Hawup

Hawup is a malware framework referenced as a common ancestral codebase within the DPRK-linked Labyrinth Chollima ecosystem. Reporting cited in the content states that Golden Chollima, Pressure Chollima, and the core espionage-focused Labyrinth Chollima group followed independent malware development trajectories while originating from the Hawup framework, alongside shared roots in the KorDLL framework. This positions Hawup as part of the shared tactical DNA underpinning later DPRK malware families and operations rather than as a standalone campaign-specific implant described in detail here. The associated threat actors are North Korea-linked clusters tracked by CrowdStrike: Golden Chollima and Pressure Chollima, which are focused on cryptocurrency theft, and core Labyrinth Chollima, which is focused on espionage.
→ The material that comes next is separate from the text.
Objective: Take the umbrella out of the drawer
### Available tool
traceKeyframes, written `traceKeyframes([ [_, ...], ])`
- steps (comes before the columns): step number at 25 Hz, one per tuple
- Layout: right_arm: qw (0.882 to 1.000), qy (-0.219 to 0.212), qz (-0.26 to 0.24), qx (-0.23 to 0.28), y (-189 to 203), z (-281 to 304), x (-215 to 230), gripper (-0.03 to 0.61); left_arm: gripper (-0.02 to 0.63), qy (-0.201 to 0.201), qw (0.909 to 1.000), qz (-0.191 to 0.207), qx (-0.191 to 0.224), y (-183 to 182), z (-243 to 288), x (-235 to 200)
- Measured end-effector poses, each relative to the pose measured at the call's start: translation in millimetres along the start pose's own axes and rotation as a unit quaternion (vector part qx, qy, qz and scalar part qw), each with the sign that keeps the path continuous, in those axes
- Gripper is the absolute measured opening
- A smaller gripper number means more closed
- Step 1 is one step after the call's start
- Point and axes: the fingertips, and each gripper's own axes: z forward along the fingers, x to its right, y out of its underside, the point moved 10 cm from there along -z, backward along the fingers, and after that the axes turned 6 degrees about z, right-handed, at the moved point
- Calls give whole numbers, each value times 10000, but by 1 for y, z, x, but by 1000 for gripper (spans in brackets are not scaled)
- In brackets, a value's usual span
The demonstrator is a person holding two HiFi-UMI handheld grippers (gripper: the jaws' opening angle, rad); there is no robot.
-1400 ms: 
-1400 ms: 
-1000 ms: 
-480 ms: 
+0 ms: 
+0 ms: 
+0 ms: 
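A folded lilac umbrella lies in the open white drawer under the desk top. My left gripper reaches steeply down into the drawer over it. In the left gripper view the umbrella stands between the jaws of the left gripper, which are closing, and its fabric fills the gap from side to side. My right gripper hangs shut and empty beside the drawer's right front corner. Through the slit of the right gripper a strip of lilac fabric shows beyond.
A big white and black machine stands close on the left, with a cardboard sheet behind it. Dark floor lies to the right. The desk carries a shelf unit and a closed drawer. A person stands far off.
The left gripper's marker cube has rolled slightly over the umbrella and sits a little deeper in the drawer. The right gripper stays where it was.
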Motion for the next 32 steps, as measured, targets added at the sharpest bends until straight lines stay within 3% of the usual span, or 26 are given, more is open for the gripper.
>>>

The broader ecosystem derived from Hawup has been used against cryptocurrency and fintech organizations, as well as defense, aerospace, manufacturing, logistics, shipping, maritime, military, nuclear, and critical infrastructure targets. Initial access and delivery tradecraft observed across these related clusters includes employment-themed social engineering, trojanized legitimate software, malicious ZIP archives delivered via WhatsApp, and malicious Node.js and Python projects or packages. The content does not provide specific Hawup-only indicators of compromise, payload behavior, persistence mechanisms, or platform details beyond its role as a shared framework lineage.